Don't tell Koepka that Shinnecock and Erin Hills different
The Associated Press

SOUTHAMPTON, N.Y. (AP) — Brooks Koepka scoffs when told this week’s U.S. Open at Shinnecock Hills will be a far different challenge than the tournament he won last year at Erin Hills.

Koepka, who scored his first major in Wisconsin, sees little difference in this traditional layout at Southampton and the far newer Erin Hills.

“To be honest with you, I think they’re actually kind of similar,” Koepka said Tuesday after some practice work. “The fairways are obviously not as wide, but I think the fairways out here are pretty generous. I feel like you’ve got the second shot, a couple of runoff areas around the greens where you’ve got the option to putt it if you want or you could chip it.

“Erin Hills, it’s a second-shot golf course. That’s how I see it. I feel like you’ve got to position your iron play, put it in the right spots, put it below the hole, things like that. And if it keeps firming up the way it has over the last two days, it could be a little links style, too. I could see that.”
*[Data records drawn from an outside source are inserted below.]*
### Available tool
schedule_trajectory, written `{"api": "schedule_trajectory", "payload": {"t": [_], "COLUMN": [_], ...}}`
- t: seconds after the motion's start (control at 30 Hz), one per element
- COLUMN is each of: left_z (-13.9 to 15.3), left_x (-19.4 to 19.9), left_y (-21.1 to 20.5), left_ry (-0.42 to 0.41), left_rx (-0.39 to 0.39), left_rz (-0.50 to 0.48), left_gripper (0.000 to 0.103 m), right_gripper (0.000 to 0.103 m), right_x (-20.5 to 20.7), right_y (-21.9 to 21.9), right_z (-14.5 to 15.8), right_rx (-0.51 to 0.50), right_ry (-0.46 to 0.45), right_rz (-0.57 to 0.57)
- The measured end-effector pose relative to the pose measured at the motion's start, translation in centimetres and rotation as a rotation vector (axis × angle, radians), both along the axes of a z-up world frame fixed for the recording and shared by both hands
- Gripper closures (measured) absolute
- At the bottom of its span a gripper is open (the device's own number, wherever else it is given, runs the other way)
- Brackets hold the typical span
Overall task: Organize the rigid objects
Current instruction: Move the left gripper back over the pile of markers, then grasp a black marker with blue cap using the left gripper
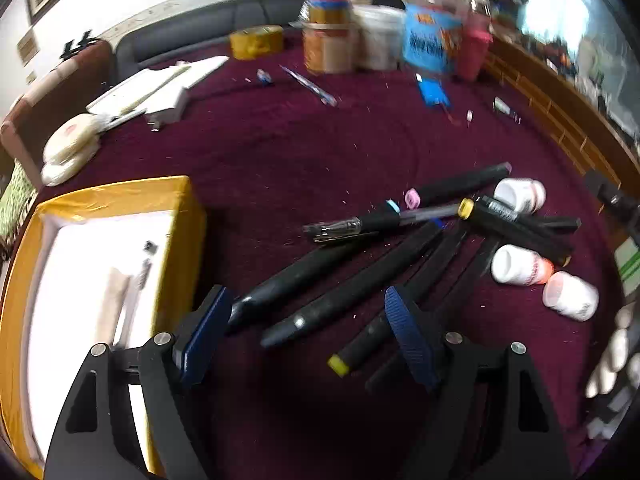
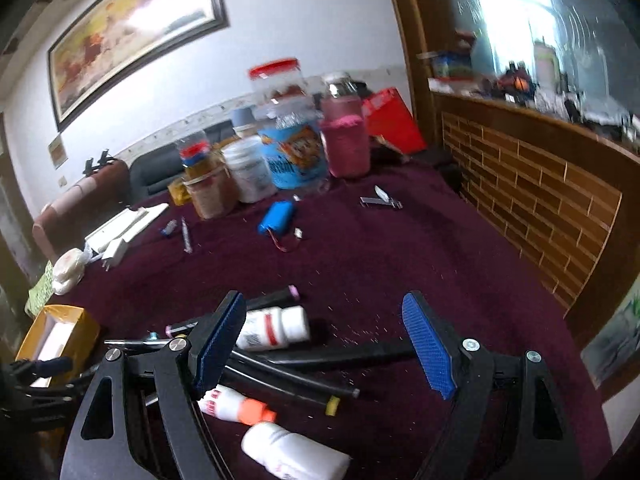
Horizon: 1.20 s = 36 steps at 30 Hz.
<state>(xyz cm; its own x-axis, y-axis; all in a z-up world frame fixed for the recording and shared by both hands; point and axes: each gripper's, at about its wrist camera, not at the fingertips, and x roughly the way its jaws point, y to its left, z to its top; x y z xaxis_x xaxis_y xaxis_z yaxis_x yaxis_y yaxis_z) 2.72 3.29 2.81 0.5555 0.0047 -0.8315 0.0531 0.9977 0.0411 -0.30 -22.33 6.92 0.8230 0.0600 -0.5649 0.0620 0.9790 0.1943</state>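
A heap of black marker pens with coloured end caps lies on the maroon tablecloth, with a clear ballpoint pen across it. Three small white bottles lie at its right. A yellow-taped box with a white inside stands at the left. My left gripper hangs open over the near ends of the markers, nothing between its blue pads. In the right wrist view my right gripper is open above the markers and the white bottles, gripping nothing.
Jars and tubs crowd the far edge of the table. A blue battery pack, a nail clipper, a pen and white boxes lie mid-table. A brick-pattern counter borders the right side.
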Motion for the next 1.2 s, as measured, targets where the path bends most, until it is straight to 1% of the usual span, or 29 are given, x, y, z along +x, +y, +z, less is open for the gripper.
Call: {"api": "schedule_trajectory", "payload": {"t": [0.1, 0.13, 0.17, 0.2, 0.23, 0.27, 0.3, 0.33, 0.37, 0.43, 0.47, 0.5, 0.57, 0.7, 0.8, 0.83, 0.87, 0.93, 0.97, 1.0, 1.13, 1.2], "left_z": [-0.4, -0.4, -0.4, -0.5, -0.5, -0.4, -0.7, -0.8, -0.8, -0.7, -0.7, -0.5, -0.4, -0.6, -0.8, -0.8, -0.8, -0.6, -0.3, -0.1, 1.9, 2.7], "left_x": [0.7, 0.8, 0.7, 0.6, 0.5, 0.2, -0.1, -0.3, -1.0, -2.0, -2.3, -2.7, -2.8, -2.4, -2.3, -2.4, -2.4, -2.3, -2.9, -2.8, -4.9, -5.8], "left_y": [-1.2, -1.8, -2.1, -2.5, -2.6, -2.8, -3.0, -3.0, -3.2, -3.5, -3.5, -3.4, -3.1, -3.4, -4.3, -4.4, -4.3, -3.7, -3.3, -3.1, -0.9, 0.0], "left_ry": [-0.024, -0.037, -0.040, -0.038, -0.029, -0.032, 0.015, 0.055, 0.056, 0.058, 0.066, 0.079, 0.086, 0.069, 0.021, 0.014, 0.012, 0.015, 0.001, -0.008, -0.058, -0.081], "left_rx": [0.016, 0.021, 0.024, 0.017, 0.017, 0.025, -0.020, -0.059, -0.068, -0.056, -0.068, -0.098, -0.122, -0.080, -0.026, -0.028, -0.046, -0.090, -0.108, -0.117, -0.234, -0.276], "left_rz": [-0.038, -0.068, -0.093, -0.128, -0.144, -0.164, -0.204, -0.223, -0.236, -0.258, -0.259, -0.257, -0.252, -0.225, -0.243, -0.249, -0.252, -0.254, -0.253, -0.254, -0.251, -0.246], "left_gripper": [0.024, 0.024, 0.029, 0.040, 0.053, 0.074, 0.078, 0.081, 0.081, 0.081, 0.081, 0.081, 0.081, 0.081, 0.080, 0.082, 0.087, 0.090, 0.091, 0.092, 0.091, 0.091], "right_gripper": [0.027, 0.027, 0.027, 0.027, 0.027, 0.027, 0.027, 0.027, 0.027, 0.027, 0.027, 0.027, 0.027, 0.027, 0.027, 0.027, 0.027, 0.027, 0.027, 0.027, 0.027, 0.027], "right_x": [0.3, 0.3, 0.2, 0.1, 0.1, 0.2, 0.3, 0.3, 0.4, 0.3, 0.3, 0.3, 0.3, 0.4, 0.5, 0.5, 0.6, 0.7, 0.8, 0.8, 1.0, 1.0], "right_y": [-0.7, -0.6, -0.5, -0.4, -0.3, -0.1, 0.0, 0.1, 0.2, 0.4, 0.5, 0.5, 0.5, 0.6, 0.7, 0.7, 0.7, 0.7, 0.7, 0.7, 0.6, 0.5], "right_z": [-0.4, -0.4, -0.3, -0.3, -0.4, -0.4, -0.5, -0.6, -0.7, -0.8, -0.8, -0.8, -0.8, -1.0, -1.1, -1.2, -1.3, -1.5, -1.6, -1.7, -2.0, -2.1], "right_rx": [0.018, 0.014, 0.006, -0.001, -0.005, -0.009, -0.011, -0.015, -0.016, -0.023, -0.026, -0.028, -0.027, -0.025, -0.030, -0.032, -0.033, -0.035, -0.034, -0.030, -0.016, -0.017], "right_ry": [0.024, 0.023, 0.020, 0.019, 0.021, 0.025, 0.031, 0.037, 0.040, 0.042, 0.041, 0.041, 0.042, 0.052, 0.057, 0.060, 0.064, 0.073, 0.079, 0.086, 0.103, 0.106], "right_rz": [-0.006, -0.006, -0.004, -0.001, 0.002, 0.008, 0.012, 0.017, 0.019, 0.022, 0.021, 0.020, 0.020, 0.021, 0.019, 0.020, 0.021, 0.022, 0.025, 0.029, 0.034, 0.033]}}
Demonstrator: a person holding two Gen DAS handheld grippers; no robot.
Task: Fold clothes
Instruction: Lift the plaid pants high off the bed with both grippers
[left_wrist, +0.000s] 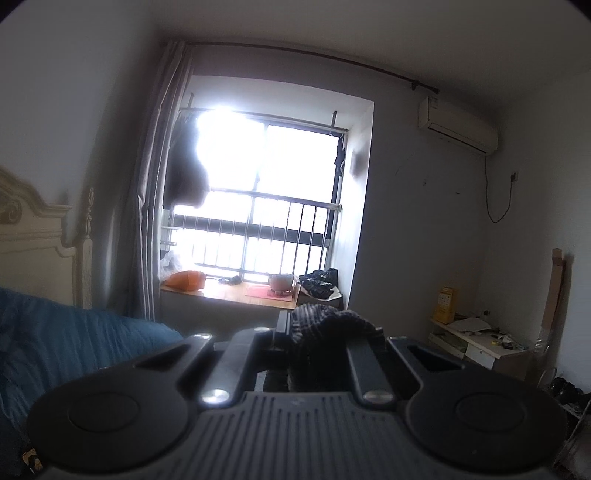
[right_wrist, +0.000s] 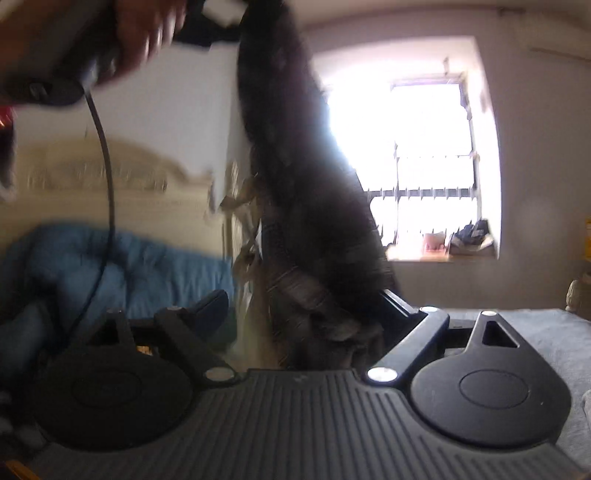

What practically no one can see is Koepka or anybody else posting a 16-under-par score. The winning totals for the past three U.S. Opens at Shinnecock were 279 by Raymond Floyd in 1986, 280 by Corey Pavin in 1995 and 276 by Retief Goosen in 2004. Koepka was at 272 on a par-72 course; Shinnecock is a par 70.

There’s much thought that somewhere around even par will do the job this week. Regardless, what Koepka accomplished last June carries plenty of weight with his competitors.

“I just think when you look at low scores and how people talk about, you know, this isn’t what we want, this and that, people forget the fact that it poured rain that week,” said PGA champion Justin Thomas, who tied for ninth at Erin Hills. “It’s the same thing as these fairways. If these fairways, just like Erin Hills, if they’re firm, their width turns into half of what they are.

“I think that just completely gets overshadowed by the fact that people are like, ‘Oh, you know, he shot so much under par, it was soft, this and that.’ Well, he beat the brains out of everybody else pretty good, and he won a U.S. Open, and it doesn’t matter what the conditions are and what the golf course is.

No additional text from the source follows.